What you are asked to do:
Only the opening lines of the listing, through the one with "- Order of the", are to be retyped, each exactly as it stands.

Data extract:
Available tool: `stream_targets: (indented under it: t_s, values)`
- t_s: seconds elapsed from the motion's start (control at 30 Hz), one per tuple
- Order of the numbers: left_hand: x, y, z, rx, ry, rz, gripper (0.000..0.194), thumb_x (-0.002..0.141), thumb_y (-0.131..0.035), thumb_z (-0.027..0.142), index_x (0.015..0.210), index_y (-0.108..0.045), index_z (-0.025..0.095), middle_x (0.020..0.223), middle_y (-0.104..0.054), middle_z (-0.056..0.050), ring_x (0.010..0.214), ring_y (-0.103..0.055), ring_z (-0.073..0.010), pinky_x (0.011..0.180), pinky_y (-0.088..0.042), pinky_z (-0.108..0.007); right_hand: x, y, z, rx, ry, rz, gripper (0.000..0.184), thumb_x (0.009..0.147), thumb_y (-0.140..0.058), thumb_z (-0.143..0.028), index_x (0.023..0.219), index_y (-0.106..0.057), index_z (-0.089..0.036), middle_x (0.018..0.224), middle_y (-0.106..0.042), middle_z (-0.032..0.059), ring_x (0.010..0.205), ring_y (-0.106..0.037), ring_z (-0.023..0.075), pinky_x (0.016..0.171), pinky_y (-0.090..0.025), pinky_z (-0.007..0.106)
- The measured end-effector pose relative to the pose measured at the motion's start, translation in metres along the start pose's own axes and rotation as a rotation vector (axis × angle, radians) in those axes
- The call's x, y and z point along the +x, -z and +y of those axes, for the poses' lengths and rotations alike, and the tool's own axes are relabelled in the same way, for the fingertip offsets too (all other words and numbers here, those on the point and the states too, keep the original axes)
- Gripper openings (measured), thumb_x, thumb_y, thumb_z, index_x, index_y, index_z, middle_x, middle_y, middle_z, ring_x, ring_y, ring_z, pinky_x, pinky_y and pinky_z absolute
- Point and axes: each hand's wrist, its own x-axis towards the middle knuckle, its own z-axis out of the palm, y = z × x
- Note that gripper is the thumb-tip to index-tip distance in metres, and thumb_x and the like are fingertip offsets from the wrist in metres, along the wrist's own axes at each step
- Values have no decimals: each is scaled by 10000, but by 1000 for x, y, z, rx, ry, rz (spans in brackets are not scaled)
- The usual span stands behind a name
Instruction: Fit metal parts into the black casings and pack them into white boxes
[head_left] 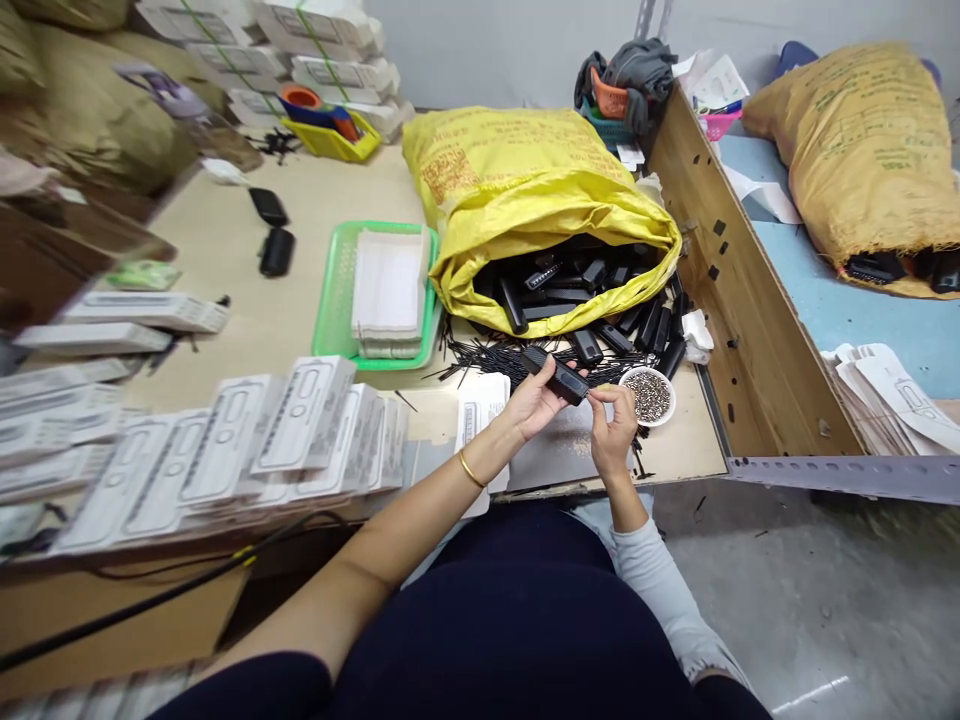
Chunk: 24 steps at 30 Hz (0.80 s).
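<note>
My left hand [531, 405] is closed around a long black plastic case [568, 382], which lies across the fingers with one end towards the right. At that end my right hand [615, 430] has its thumb and fingers pinched together; whatever they hold is too small to make out. Just right of it stands a white round tub [670, 413] full of small shiny metal pieces. Behind the hands, a loose heap of thin black sticks [491, 357] lies on the table. More black cases [587, 347] spill from the mouth of a yellow woven sack [540, 190].
A green basket [328, 310] with stacked white cards stands left of the sack. Printed white boxes [229, 440] line the table's front left. A wooden partition [757, 290] bounds the right side; beyond it lies another sack [862, 150]. A yellow bin [337, 140] sits at the back.
</note>
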Motion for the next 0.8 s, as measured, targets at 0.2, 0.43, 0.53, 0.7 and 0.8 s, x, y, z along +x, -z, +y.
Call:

Finished exercise:
Available tool: `stream_targets: (indented under it: t_s, values)`
- t_s: seconds elapsed from the motion's start (control at 30 Hz), one per tuple
- Order of the numbers: left_hand: x, y, z, rx, ry, rz, gripper (0.000..0.194), thumb_x (-0.002..0.141), thumb_y (-0.131..0.035), thumb_z (-0.027..0.142), index_x (0.015..0.210), index_y (-0.108..0.045), index_z (-0.025..0.095), middle_x (0.020..0.223), middle_y (-0.104..0.054), middle_z (-0.056..0.050), ring_x (0.010..0.214), ring_y (-0.103..0.055), ring_z (-0.073..0.010), pinky_x (0.011..0.180), pinky_y (-0.088..0.042), pinky_z (-0.108..0.007); right_hand: x, y, z, rx, ry, rz, gripper (0.000..0.184), thumb_x (0.009..0.147), thumb_y (-0.140..0.058), thumb_z (-0.143..0.028), index_x (0.023..0.219), index_y (-0.106..0.057), index_z (-0.089..0.036), middle_x (0.018..0.224), middle_y (-0.106..0.042), middle_z (-0.032..0.059), ring_x (0.010..0.205), ring_y (-0.106..0.037), ring_z (-0.023..0.075), pinky_x (0.016..0.171), pinky_y (-0.090..0.025), pinky_z (-0.007..0.106)

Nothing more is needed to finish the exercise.